As Floyd’s death sparked a massive protest movement that spread from Minneapolis to the rest of the world, epidemiologists and public health officials fretted that the thronging crowds would supercharge viral spread, driving deadly new surges in coronavirus infections. In an effort to prevent that from happening, officials in many metro areas, including Minneapolis and St. Paul, rushed to stand up free testing near protest sites.
The testing program in the Twin Cities has been particularly well-embraced, making it a sort of testbed for the rest of the nation, where protests began later.
Now, early data from Minnesota’s efforts suggests such fears may have been overblown. In the vast, unplanned experiment of unleashing tens of thousands of previously isolated people into a few city blocks, that’s good news.

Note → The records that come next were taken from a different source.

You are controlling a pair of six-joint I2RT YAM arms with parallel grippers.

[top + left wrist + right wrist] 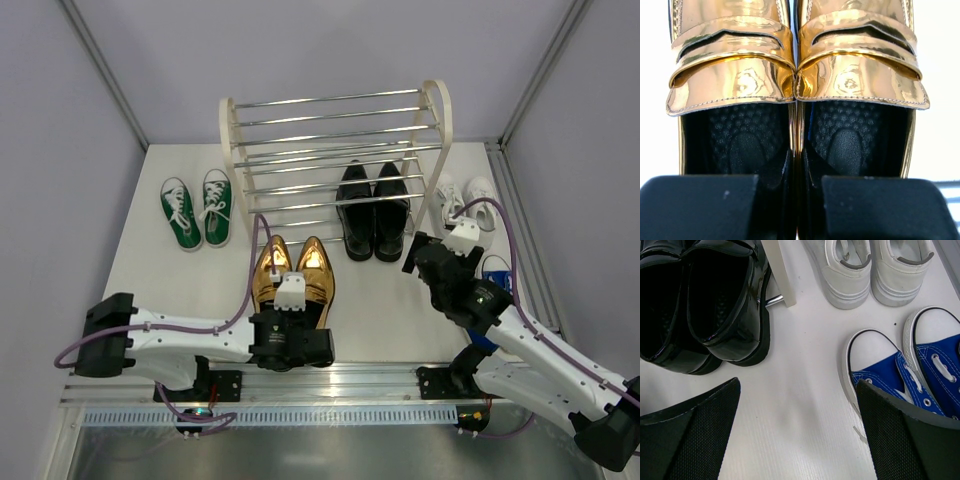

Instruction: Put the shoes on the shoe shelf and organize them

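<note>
Because the left gripper (796, 185) pinches only the touching inner walls of the shiny gold patent loafers (860, 85), standing on the white table (380, 300) before the cream-sided chrome-rod shoe shelf (440, 118), one shoe may slip free or the pair splay when lifted. The right gripper (797, 385) hangs spread wide, holding nothing.

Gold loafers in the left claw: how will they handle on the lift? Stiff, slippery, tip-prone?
Probably slippery: the gold loafers have a mirror finish, so the left claw, pinching both inner walls together, may let one slide. Likely stiff: the uppers hold their shape without sagging. Gripped at the heel end, the long toes may dip forward.
</note>
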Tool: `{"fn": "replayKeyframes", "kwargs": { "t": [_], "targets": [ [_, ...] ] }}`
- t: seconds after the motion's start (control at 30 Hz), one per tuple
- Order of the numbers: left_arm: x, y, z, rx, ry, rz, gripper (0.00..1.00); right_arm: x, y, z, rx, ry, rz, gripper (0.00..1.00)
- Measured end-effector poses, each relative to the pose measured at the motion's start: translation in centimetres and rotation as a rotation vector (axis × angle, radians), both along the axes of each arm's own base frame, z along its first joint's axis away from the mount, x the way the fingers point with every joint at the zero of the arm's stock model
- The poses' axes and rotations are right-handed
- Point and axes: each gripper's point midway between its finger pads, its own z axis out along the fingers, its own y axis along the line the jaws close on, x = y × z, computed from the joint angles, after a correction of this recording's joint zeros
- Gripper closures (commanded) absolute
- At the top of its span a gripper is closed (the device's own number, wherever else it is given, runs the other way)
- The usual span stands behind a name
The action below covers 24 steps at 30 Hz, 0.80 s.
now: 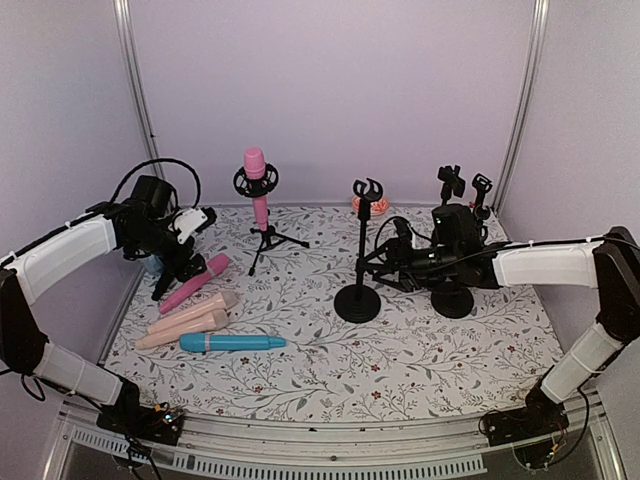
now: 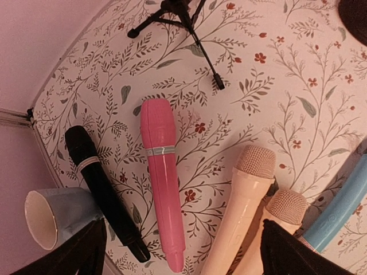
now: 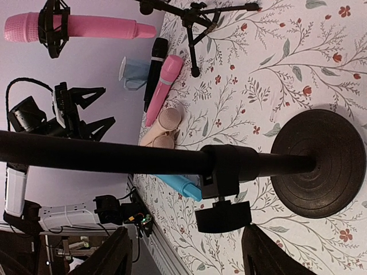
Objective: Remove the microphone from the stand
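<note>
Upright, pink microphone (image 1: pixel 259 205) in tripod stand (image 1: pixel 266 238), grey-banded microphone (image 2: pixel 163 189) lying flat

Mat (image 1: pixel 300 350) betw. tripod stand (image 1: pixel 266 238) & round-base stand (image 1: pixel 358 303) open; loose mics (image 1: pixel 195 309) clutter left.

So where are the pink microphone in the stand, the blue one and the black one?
Pink microphone in the stand (image 1: pixel 260 208): top view, on its handle below the clip.
Blue microphone (image 1: pixel 232 343): top view, mid-barrel.
Black microphone (image 2: pixel 105 192): left wrist view, mid-handle.
</note>
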Motion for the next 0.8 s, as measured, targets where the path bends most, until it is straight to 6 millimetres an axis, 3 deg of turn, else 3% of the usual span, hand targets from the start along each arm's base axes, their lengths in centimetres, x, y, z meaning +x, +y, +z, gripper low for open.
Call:
{"fn": "replayKeyframes", "kwargs": {
  "t": [0.4,0.8],
  "targets": [
    [0.0,0.0,0.0,0.004,-0.001,-0.006,0.06,0.5,0.6,-1.6,0.09,0.091,0.016,0.5],
    [0.0,-0.1,0.0,0.003,-0.001,-0.01,0.07,0.3,0.7,-2.3,0.143,0.136,-0.001,0.78]
  ]
}}
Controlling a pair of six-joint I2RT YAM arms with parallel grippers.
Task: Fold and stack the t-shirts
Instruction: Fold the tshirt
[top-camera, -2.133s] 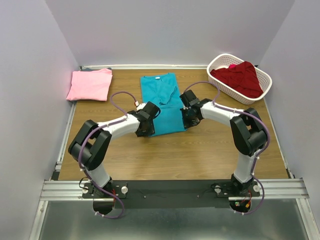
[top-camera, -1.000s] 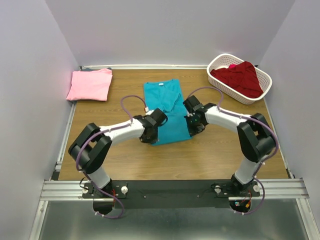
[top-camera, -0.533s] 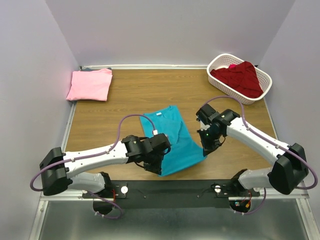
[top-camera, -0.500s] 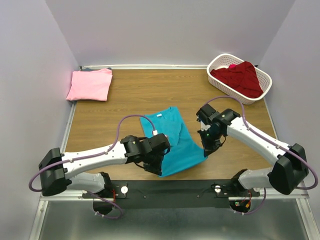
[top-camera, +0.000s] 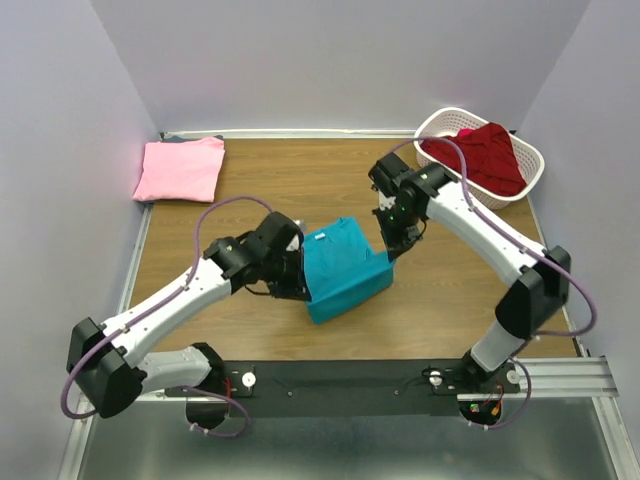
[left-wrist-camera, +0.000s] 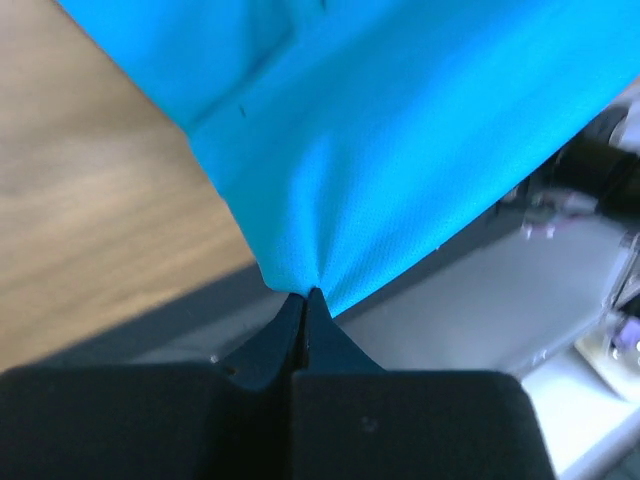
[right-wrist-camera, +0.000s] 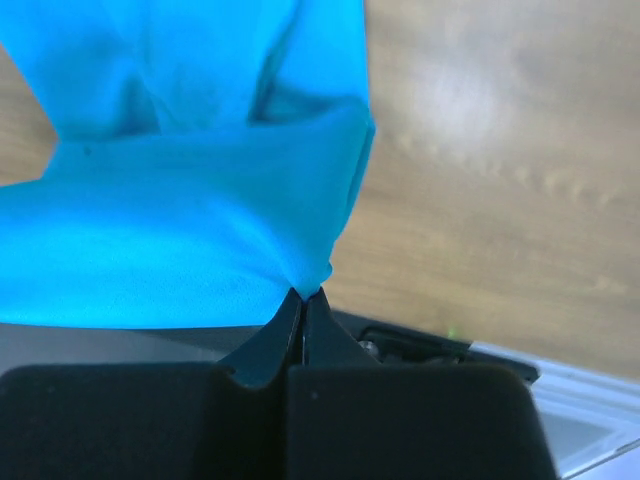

The state of Covid-19 testing in the US has improved since a disastrous initial rollout, with about 500,000 tests performed daily now, compared to just a few thousand in mid-March. But fierce competition for lab testing supplies and a lack of federal coordination in obtaining and distributing them has meant that the US has been unable to mobilise mass testing efforts.
That’s forced states to prioritize. Until the protests erupted during the last week of May, Minnesota had only been testing people with symptoms of the respiratory disease, except at hospitals and long-term care facilities.
Following the protests, the Minnesota Department of Health changed the criteria for the state’s still-limited supply of tests to include people who had participated in mass gatherings within the previous week.
“We made an exception because of the extensiveness of those events,” says Kristen Ehresmann, the Minnesota Department of Health director of infectious disease.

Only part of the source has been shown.